• [Problem to work on]
Go through the data below and report how many lines contain "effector"; the reply holds only that number.

═════ Extracted records ═════

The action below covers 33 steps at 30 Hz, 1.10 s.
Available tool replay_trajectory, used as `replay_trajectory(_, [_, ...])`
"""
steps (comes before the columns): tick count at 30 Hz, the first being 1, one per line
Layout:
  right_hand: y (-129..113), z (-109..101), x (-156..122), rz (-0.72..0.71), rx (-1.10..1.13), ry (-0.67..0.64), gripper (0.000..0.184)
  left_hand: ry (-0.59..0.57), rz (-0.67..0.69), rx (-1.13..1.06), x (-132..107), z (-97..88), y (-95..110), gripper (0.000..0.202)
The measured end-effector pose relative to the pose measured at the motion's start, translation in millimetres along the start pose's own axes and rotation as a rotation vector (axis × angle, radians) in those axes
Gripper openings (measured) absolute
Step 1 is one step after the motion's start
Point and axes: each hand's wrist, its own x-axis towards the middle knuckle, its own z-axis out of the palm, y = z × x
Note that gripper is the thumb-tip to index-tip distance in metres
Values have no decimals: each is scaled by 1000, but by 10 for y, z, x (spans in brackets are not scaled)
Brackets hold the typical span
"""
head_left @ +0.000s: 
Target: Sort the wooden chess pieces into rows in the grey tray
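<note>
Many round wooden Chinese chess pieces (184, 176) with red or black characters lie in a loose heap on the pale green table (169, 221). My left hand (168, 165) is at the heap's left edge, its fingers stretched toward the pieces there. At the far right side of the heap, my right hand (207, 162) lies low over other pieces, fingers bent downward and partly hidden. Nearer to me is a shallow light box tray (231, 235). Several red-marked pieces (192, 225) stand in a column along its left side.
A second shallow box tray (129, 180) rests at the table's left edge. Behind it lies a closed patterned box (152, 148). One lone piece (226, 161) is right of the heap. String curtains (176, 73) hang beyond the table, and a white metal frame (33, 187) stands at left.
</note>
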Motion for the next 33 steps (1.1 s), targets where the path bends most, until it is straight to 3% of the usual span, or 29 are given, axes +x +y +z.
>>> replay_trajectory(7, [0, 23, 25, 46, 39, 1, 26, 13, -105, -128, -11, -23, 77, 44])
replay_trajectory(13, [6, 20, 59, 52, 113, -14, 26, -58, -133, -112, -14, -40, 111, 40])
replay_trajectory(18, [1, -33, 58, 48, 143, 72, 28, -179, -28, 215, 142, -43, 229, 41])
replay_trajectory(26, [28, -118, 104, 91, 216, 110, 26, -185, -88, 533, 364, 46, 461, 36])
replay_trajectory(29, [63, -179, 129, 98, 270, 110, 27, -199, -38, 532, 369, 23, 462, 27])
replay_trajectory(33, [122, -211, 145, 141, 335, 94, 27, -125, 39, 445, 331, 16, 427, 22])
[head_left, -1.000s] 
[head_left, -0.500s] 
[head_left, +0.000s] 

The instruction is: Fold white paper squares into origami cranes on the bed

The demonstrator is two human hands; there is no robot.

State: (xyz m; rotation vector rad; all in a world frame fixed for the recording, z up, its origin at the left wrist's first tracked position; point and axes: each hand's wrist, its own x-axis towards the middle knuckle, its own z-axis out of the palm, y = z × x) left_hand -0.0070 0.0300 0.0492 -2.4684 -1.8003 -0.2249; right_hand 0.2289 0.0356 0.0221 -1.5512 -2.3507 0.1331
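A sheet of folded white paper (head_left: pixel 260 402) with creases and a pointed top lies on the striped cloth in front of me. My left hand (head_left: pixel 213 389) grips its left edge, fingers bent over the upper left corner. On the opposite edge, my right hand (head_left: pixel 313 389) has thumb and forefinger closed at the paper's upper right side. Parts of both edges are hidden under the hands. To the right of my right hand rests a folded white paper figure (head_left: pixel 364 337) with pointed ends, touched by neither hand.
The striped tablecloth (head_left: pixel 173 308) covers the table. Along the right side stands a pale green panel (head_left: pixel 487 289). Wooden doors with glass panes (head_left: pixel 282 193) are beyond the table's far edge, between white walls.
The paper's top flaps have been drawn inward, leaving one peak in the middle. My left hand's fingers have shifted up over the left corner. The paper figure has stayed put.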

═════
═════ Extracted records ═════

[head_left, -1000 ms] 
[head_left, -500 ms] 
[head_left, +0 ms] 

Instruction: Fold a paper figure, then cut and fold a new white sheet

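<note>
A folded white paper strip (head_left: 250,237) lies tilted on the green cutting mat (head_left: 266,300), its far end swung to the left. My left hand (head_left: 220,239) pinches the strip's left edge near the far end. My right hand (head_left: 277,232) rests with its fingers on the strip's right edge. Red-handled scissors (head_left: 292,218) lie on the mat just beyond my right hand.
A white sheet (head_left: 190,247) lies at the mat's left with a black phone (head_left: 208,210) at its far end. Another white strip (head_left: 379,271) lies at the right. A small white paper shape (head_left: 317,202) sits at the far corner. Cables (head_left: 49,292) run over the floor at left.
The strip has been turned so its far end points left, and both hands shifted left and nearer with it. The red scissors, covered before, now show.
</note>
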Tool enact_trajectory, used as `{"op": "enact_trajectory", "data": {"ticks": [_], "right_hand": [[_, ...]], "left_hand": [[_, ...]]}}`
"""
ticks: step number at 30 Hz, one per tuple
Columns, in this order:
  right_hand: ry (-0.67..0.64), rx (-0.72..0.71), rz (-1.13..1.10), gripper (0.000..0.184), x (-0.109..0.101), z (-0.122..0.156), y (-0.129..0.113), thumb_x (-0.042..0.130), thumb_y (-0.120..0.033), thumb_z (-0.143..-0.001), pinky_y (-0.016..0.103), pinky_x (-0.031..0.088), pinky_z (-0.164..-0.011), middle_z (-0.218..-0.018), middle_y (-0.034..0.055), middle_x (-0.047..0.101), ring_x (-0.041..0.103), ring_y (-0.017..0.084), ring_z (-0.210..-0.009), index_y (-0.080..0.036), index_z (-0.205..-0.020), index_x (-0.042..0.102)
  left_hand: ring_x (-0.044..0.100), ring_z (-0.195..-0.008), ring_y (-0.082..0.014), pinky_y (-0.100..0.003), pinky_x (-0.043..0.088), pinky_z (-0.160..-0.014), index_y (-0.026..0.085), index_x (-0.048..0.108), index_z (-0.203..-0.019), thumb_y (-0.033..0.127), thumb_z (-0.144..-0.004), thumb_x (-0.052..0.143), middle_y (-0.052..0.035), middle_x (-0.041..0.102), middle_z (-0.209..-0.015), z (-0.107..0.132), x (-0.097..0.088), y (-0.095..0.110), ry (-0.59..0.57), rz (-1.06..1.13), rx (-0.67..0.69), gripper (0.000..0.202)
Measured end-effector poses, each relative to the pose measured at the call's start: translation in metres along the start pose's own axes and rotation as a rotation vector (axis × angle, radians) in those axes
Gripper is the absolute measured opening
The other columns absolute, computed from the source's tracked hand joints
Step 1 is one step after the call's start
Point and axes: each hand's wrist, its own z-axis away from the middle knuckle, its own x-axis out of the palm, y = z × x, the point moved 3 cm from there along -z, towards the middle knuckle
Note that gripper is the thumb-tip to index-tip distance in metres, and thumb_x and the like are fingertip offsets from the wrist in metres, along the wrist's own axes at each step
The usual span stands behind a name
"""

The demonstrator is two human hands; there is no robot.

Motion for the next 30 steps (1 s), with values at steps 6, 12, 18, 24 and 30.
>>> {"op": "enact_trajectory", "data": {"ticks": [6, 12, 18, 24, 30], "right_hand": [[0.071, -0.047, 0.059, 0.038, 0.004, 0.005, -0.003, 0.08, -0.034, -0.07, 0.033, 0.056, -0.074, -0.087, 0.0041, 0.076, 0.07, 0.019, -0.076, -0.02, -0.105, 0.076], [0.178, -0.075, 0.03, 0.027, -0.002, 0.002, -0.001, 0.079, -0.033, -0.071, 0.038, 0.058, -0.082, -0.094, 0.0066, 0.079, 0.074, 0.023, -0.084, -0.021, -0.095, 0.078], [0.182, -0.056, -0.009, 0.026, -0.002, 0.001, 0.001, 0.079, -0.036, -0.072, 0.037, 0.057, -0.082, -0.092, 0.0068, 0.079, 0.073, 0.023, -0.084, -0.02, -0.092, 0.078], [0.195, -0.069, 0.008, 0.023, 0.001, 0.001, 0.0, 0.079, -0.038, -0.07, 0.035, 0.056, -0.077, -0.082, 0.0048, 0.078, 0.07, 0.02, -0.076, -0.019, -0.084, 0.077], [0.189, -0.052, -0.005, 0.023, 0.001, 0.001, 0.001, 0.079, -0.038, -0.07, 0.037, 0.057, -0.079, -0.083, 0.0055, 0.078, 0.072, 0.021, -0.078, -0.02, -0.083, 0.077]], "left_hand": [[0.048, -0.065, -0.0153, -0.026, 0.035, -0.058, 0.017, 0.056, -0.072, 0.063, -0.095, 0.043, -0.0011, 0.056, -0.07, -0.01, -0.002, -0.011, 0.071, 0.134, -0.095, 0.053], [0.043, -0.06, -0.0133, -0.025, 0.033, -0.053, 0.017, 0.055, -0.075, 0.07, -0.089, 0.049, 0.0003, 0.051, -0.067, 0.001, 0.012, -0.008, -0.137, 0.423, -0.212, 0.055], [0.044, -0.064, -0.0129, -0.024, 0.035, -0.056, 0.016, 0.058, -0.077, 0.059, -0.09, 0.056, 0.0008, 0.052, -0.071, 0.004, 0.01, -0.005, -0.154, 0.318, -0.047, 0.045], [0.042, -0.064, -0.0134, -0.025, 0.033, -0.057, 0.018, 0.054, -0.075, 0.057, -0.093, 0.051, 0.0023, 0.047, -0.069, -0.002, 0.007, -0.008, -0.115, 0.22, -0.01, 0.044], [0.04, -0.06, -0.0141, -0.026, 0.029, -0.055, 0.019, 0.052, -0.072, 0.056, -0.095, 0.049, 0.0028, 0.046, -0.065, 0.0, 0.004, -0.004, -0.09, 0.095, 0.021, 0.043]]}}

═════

• [Solution to this exercise]
2